Department of Health 'could move towards contracts'

The Department of Health has said its new main funding programme for charities could switch from providing only grants to a mixture of grants and contracts.

The Department of Health announced last week that it was replacing Section 64 grants for charities that deliver services on its behalf in favour of new funding arrangements (Third Sector Online, 17 July).

Under the new system, known as the Third Sector Investment Programme, £17.2m will be awarded to charities in three-year deals.

It will be divided between about 10 strategic partners – who will be paid to advise the DoH on the key issues for voluntary organisations in health and social care – and successful applicants to an innovation, excellence and service development fund.

The DoH has not set a limit on the number of charities it will fund or the amount it will award. "This will depend on the quality of applications received and the relevance and strategic fit," said a spokeswoman for the DoH.

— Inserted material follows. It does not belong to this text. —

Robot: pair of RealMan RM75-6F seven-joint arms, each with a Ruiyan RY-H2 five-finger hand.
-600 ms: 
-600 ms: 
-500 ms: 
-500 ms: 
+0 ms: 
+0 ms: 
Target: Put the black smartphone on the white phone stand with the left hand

She said awards would initially consist of grants, but added: "We will be developing further schemes in the future where contracts may be used, where appropriate and proportionate."

The fund was established after consultation with more than 700 charities. Kevin Curley, chief executive of umbrella body Navca, praised the level of engagement with the voluntary sector and the switch to more lightly prescribed funding guidelines.

But he is opposed to the introduction of contracts. "Grants allow for a mature relationship that will deliver for the department without the need to limit organisations to specific products or outcomes," he said.

He added that Navca would apply to become one of the DoH's strategic partners.